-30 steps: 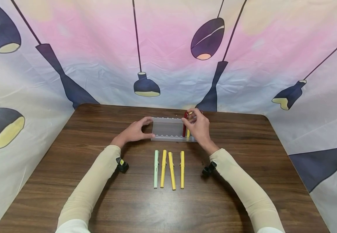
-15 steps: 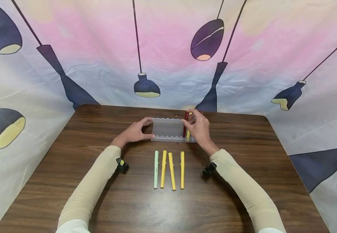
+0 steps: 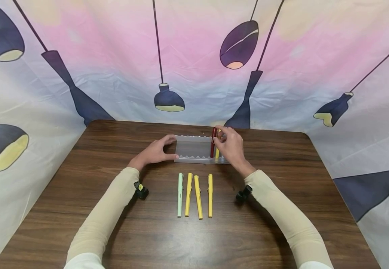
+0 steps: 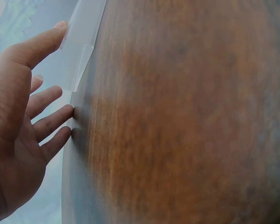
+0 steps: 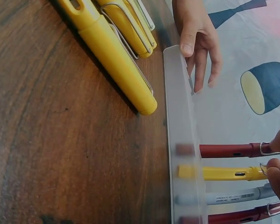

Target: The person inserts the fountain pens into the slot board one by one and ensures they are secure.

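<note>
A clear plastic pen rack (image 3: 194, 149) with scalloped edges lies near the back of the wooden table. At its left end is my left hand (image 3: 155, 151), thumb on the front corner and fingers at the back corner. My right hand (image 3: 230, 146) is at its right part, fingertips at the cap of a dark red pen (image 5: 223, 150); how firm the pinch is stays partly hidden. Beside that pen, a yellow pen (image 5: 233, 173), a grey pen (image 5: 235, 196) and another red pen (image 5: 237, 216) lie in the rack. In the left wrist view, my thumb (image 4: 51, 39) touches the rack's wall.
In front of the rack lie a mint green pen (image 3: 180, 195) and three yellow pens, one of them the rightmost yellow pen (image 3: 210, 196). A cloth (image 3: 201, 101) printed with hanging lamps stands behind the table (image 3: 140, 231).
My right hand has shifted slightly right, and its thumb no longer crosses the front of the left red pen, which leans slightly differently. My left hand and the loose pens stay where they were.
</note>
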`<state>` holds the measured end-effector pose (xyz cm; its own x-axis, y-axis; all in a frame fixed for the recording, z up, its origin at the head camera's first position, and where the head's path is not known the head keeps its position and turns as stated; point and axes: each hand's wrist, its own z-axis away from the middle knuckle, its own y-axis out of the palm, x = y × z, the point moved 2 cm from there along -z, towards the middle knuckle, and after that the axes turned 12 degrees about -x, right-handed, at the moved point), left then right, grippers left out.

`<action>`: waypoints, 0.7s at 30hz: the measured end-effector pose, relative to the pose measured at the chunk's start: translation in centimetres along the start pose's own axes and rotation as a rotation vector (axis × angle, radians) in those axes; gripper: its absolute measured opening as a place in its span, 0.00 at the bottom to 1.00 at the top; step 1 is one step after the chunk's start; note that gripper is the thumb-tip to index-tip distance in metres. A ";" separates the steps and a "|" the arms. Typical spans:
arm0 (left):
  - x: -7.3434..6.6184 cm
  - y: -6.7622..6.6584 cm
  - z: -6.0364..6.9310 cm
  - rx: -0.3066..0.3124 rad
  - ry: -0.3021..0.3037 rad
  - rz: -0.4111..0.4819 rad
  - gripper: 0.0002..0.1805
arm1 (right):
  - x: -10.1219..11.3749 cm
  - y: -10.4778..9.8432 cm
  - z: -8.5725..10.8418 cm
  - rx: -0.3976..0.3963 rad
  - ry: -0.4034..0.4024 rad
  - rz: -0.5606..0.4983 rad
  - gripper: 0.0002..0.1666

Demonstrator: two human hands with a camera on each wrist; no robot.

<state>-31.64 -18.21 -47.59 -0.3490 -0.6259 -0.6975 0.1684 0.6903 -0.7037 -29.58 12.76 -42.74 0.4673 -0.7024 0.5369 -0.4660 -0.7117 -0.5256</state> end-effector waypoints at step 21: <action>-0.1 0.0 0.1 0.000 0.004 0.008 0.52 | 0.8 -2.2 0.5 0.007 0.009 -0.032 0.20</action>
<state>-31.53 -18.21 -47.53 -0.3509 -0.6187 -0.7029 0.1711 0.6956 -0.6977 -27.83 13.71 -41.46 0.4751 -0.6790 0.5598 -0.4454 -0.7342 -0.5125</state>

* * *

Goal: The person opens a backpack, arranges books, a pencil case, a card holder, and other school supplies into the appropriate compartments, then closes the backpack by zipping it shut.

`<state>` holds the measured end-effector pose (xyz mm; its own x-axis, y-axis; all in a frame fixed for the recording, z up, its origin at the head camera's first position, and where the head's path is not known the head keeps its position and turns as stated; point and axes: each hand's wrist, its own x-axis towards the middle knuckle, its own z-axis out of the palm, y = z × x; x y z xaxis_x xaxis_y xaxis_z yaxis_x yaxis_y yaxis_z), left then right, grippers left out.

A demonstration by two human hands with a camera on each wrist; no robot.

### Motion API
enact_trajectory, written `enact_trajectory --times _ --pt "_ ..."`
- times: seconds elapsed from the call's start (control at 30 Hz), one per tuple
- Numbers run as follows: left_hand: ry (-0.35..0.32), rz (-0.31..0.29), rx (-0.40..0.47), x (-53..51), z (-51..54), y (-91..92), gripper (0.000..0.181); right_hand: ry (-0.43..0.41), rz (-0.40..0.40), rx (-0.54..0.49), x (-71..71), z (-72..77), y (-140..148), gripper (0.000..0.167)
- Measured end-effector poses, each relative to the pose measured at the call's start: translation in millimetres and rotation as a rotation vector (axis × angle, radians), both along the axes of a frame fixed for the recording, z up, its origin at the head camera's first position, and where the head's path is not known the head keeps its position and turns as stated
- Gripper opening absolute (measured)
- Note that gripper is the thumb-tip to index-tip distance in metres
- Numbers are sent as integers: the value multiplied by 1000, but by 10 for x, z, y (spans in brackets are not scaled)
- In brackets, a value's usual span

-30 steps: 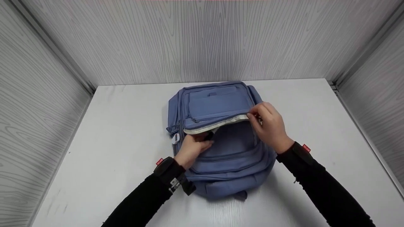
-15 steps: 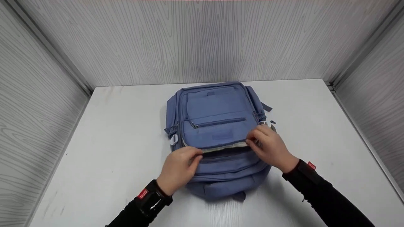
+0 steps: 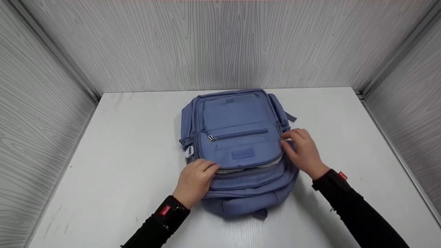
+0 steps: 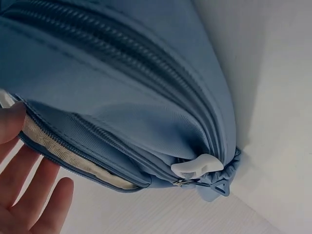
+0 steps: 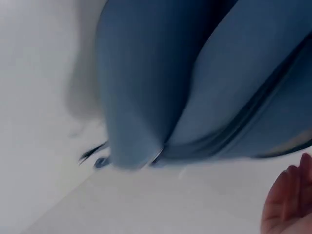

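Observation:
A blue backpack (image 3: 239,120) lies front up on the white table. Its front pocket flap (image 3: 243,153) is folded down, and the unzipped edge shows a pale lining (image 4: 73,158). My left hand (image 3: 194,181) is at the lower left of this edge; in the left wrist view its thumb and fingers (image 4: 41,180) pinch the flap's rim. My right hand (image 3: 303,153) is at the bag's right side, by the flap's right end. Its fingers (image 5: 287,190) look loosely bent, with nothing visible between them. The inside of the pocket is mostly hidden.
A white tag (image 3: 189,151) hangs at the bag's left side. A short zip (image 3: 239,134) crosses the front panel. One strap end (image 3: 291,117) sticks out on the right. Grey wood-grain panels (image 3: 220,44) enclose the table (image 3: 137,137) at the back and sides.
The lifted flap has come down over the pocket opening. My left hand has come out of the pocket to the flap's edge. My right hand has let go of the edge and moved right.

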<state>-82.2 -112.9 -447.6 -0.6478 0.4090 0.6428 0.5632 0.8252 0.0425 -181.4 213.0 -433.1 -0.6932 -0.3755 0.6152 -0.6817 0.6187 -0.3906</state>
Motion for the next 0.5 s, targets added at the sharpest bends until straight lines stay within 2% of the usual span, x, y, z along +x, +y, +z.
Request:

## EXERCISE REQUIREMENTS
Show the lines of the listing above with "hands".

## EXERCISE OUTPUT
Demonstrator: two human hands with a camera on each wrist; no robot.
A demonstration by two human hands with a camera on each wrist; no robot.

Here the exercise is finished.